The present study was performed with a representative number of cows from different farms in Brazil’s north and south regions and different genotypes. Therefore, we can safely indicate the best C-TAI, allowing for planning the best time to perform TAI protocols. Using these findings, farmers and field technicians should wait for at least 52 days of C-TAI interval to optimize conception rate at TAI.
5 CONCLUSION
The interval between calving and TAI influences the pregnancy rate, but without an effect or interaction with the genotype (B. taurus taurus or B. taurus indicus). Furthermore, the minimum interval from calving to the TAI should be 52 days to achieve a higher pregnancy rate.
AUTHOR’S CONTRIBUTIONS
All authors participated in the proposal and experimental design. JTF performed the experiments and wrote the manuscript. RF analysed the data and revised the manuscript. All authors reviewed and agreed with the final version of the manuscript.
ACKNOWLEDGEMENTS
The authors are grateful to the farmers in which farms the experiments were performed for providing the animals. The authors especially grateful to Fazenda Tomazi, Maria Isabel Torres and Rodrigo Ferreira for providing animals and management facilities.

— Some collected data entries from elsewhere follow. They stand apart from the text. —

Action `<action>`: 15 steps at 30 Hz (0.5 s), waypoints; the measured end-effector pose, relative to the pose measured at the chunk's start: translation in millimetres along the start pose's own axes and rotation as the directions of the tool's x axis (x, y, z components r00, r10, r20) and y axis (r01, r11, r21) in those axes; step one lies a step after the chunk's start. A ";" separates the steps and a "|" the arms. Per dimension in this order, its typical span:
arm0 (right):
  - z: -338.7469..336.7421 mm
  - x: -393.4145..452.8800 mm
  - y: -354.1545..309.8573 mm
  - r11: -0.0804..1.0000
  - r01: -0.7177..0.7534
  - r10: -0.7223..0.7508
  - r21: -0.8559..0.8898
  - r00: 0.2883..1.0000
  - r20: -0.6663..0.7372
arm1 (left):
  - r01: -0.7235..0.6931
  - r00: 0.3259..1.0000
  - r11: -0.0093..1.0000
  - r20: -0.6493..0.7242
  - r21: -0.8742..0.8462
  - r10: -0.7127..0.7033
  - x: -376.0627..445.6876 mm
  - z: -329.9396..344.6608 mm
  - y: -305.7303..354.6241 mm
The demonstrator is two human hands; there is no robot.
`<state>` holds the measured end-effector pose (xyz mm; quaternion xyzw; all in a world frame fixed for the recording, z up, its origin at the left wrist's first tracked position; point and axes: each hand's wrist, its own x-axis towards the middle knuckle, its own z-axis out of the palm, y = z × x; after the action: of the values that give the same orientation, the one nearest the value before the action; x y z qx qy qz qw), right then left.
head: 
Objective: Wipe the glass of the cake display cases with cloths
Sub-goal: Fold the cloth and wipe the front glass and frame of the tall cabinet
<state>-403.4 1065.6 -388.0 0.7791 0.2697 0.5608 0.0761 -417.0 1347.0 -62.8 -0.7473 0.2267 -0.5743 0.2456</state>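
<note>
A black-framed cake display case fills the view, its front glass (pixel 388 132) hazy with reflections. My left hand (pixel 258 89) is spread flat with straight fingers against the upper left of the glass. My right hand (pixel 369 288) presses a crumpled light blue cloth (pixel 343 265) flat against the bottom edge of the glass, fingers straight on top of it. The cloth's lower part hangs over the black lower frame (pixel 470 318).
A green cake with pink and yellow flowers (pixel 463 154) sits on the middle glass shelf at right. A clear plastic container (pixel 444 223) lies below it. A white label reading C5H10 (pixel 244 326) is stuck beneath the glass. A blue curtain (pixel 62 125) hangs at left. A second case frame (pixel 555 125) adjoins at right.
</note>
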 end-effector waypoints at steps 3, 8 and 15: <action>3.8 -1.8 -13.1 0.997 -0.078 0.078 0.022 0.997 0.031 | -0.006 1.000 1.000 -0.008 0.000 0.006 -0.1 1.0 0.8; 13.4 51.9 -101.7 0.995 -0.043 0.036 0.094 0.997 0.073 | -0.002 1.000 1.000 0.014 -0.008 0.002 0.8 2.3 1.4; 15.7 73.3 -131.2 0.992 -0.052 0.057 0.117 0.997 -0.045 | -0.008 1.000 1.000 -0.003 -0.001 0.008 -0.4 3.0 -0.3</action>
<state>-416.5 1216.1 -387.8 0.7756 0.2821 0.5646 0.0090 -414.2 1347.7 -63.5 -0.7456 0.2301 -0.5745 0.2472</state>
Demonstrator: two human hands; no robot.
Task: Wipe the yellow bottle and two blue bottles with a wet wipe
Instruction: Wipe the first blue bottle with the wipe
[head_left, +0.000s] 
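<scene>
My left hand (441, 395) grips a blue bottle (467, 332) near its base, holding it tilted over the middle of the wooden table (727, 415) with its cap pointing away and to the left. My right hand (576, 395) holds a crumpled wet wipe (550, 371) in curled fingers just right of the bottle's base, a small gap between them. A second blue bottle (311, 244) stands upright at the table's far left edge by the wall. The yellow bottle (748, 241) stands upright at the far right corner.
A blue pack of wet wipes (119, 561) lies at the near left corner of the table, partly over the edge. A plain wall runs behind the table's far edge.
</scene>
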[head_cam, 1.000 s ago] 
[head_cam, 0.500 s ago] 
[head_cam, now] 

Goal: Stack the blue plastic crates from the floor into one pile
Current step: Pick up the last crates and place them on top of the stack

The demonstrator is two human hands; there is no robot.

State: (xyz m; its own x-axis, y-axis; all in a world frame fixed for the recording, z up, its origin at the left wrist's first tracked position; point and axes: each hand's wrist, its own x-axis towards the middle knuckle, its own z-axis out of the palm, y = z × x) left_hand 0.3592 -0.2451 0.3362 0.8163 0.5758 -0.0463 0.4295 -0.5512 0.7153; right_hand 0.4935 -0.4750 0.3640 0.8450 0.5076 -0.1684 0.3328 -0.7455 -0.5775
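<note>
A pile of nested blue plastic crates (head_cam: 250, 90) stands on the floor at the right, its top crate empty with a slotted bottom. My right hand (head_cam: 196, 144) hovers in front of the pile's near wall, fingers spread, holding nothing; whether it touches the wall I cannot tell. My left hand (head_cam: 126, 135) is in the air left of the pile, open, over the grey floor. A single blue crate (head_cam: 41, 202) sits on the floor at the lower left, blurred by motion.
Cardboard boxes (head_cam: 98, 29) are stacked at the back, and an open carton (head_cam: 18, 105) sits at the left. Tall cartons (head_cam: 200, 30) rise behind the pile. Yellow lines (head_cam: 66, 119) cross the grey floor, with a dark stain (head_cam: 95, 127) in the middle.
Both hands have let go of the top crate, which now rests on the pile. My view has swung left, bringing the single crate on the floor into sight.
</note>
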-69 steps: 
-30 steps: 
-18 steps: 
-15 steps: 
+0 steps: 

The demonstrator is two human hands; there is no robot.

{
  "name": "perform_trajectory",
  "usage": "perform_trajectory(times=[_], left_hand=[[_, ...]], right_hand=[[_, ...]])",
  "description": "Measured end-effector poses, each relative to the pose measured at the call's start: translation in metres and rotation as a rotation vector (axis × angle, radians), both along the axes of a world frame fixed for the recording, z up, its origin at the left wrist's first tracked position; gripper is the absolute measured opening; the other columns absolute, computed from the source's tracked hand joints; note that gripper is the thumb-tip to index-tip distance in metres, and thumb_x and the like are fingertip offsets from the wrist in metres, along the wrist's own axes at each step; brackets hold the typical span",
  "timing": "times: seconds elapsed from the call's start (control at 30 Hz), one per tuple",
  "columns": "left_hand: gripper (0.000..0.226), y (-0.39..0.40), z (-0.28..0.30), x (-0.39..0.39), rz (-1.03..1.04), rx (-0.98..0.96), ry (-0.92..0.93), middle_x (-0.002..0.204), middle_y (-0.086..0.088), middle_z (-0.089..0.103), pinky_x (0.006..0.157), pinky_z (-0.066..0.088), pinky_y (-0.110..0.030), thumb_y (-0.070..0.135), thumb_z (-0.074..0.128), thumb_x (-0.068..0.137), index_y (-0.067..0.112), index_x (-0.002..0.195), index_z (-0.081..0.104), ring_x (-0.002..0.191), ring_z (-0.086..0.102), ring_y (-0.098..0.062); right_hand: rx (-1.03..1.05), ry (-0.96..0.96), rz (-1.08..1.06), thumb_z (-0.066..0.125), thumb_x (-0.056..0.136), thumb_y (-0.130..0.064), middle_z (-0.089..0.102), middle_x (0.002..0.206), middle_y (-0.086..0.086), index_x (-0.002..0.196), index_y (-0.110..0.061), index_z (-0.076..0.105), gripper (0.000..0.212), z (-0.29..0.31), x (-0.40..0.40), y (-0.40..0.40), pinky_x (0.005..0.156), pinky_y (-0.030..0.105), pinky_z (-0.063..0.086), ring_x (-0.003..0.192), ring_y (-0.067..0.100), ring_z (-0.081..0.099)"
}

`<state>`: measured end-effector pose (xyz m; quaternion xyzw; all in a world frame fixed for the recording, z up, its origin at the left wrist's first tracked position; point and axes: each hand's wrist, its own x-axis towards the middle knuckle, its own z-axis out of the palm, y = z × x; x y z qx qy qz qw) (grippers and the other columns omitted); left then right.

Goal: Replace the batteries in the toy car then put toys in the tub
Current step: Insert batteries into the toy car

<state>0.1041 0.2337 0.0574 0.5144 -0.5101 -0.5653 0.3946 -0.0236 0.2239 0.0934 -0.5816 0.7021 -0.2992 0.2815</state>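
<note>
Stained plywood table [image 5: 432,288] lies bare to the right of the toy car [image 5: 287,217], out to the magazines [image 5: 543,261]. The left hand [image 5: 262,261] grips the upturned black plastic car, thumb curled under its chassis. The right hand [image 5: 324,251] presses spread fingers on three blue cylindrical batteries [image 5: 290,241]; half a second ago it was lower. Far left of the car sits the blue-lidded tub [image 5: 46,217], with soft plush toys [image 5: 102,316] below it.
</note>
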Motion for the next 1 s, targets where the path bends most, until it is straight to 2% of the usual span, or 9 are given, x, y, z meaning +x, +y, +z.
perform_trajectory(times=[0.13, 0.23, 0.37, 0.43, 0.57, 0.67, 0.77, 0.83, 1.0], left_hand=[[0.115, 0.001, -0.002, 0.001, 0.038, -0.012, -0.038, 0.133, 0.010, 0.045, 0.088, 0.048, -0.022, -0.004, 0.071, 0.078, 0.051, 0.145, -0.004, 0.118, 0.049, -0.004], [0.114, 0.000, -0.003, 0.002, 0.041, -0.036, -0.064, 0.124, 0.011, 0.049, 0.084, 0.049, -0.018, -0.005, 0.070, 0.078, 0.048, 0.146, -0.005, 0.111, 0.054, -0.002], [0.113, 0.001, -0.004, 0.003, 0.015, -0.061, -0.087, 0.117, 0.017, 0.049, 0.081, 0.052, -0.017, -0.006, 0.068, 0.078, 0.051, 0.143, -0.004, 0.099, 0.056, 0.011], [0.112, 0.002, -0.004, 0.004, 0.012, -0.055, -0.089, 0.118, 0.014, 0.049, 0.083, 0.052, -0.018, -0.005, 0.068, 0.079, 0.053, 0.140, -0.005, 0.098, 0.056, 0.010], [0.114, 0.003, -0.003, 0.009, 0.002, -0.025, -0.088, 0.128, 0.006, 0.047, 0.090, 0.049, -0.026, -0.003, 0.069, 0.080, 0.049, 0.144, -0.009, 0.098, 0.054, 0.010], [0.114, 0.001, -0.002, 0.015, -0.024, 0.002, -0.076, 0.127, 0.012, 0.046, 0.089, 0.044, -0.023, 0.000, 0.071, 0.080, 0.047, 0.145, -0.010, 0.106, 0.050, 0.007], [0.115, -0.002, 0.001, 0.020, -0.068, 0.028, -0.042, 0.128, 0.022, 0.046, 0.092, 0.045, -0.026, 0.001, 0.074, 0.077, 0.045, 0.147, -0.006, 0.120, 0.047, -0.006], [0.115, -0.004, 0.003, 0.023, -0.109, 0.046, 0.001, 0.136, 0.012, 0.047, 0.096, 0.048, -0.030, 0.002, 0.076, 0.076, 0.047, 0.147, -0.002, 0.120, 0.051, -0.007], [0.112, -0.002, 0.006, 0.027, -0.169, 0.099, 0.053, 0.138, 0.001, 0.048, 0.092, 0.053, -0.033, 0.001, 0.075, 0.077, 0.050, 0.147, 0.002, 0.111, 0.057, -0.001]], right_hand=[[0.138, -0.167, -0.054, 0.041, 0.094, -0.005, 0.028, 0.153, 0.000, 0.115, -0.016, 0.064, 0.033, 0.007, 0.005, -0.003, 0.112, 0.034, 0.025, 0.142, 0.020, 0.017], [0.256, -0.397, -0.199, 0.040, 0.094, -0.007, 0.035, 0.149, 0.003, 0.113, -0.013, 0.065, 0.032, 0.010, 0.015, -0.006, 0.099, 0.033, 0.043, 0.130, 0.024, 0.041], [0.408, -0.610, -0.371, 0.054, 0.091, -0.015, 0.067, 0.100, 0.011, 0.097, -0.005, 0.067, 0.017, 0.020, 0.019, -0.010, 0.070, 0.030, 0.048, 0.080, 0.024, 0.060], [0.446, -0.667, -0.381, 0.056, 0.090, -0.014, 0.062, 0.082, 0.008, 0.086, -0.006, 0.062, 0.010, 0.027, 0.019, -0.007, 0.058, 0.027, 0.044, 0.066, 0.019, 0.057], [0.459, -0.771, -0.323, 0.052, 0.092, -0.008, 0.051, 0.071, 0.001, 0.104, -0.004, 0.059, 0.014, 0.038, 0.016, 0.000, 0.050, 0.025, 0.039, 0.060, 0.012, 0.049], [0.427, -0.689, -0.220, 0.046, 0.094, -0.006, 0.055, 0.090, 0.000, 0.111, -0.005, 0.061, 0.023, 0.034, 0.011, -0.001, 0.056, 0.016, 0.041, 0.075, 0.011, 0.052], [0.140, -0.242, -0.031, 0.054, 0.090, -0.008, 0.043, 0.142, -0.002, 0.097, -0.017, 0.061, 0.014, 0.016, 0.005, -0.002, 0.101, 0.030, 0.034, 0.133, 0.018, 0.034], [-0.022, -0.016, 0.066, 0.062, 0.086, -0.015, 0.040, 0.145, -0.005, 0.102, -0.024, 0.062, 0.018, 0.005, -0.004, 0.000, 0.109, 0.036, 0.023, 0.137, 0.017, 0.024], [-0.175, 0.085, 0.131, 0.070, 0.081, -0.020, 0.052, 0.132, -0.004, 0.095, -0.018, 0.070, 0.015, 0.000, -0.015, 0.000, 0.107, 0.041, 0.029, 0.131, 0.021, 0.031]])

The Foundation for Research and Innovation Support of Santa Catarina (FAPESC; term 2019TR99) and the Coordination for the Improvement of Higher Education Personnel (CAPES; Code 001) funded the study.
CONFLICT OF INTEREST
The authors declare that there are no conflicts of interest.
ETHICS COMMITTEE APPROVAL
The Animal Experimentation Ethics Committee of the State University of Santa Catarina evaluated and approved all procedures involving animals—CEUA n° 8637091020.
Open Research
DATA AVAILABILITY
The data that support the findings of this study are available from the corresponding author upon reasonable request.